Ms. Snyder received a positron emission tomography (PET) scan to assess whether the cancer had spread from her thyroid. This “eyes to thighs” view uses a radioactive drug to show suspicious activity and can often detect disease before it shows up on other imaging tests.
“I got my results on Christmas Eve via MyGeisinger. I was a little reluctant to open them, expecting the worst and not wanting to ruin our Christmas,” Ms. Snyder explains. “I said a prayer and opened the email. My bones and organs were fine — the results were completely negative outside the thyroid. I felt the Lord’s presence once again.”
On Dec. 30, Dr. Lindemann removed Ms. Snyder’s thyroid gland and central lymph nodes. The surgery took more than five hours, but it confirmed that the cancer was confined to her thyroid. Now, she just needs to take thyroid replacement medication daily.
“I thank God that I chose to participate in the MyCode program. I was completely asymptomatic. How else would I have known about the cancer?” says Ms. Snyder. “I hope people realize how fortunate we are to have such state-of-the-art healthcare in a rural area. From the research and counseling at MyCode to the diagnostic capabilities of our labs to the skills of our specialists and surgeons — it’s all right here.”
One of the most important aspects of the MyCode program’s discoveries is the fact that genetic mutations can occur in relatives. Ms. Snyder’s counselors worked with her family members so they, too, could understand the risks. Both her sons, her siblings and her cousins have either gotten tested or have their paperwork to be tested. Most results have been negative, but the few who have tested positive are preparing to take their next steps.
Genetic counselor Kerrianne Fry explains that genetic testing isn’t always necessary for family members. “Once we know there is a possible mutation, we can look for symptoms,” she explains. “In many cases there are blood tests and other diagnostics that can be run once we know what we’re looking for.

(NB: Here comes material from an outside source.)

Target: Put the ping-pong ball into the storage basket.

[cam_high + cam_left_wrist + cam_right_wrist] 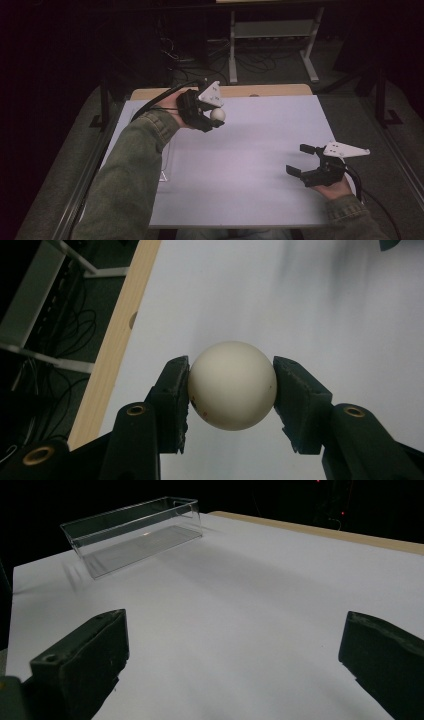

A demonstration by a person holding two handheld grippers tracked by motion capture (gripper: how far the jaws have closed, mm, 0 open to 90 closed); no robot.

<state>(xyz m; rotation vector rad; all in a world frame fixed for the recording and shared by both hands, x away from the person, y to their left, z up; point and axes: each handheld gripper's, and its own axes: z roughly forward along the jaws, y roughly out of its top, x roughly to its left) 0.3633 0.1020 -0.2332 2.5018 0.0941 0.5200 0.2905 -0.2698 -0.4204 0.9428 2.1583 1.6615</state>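
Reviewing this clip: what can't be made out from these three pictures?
- Clear box: in the high view the left sleeve covers most of it, so its contents cannot be checked there.
- White ball: its far side is hidden; the small marks are too tiny to read.
- Right claw: the right gripper view cuts off both jaws at the frame's bottom.
- Room beyond the table: too dark.

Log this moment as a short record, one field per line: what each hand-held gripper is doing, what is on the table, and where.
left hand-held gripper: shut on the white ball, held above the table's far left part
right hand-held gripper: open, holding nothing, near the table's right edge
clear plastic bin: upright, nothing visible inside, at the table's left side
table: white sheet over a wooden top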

Our goal is to educate people and empower them to talk to and work with their providers to get the care they need.”
Fellow genetic counselor Gretchen Thone agrees. “We encourage genetic testing, but we also understand that some people feel uncomfortable with it,” she says. “We’re also very sensitive to the fact that some results might require people to make lifestyle changes they weren’t expecting — athletes who have an inherited risk for heart problems, for example. We’re here for them if they have questions and concerns. And we work closely with their providers, too.”
As for Ms. Snyder, she’s extremely thankful that she chose to participate in the program. “If I hadn’t gotten my results when I did, who knows what might’ve happened,” she says. “Thanks to MyCode, my family members can be prepared for a brighter future.”
“I signed up for MyCode to support the research they’re doing and to possibly help my children and grandchildren. I hadn’t expected them to find anything. But now, after everything that’s happened, I’m very glad they did.”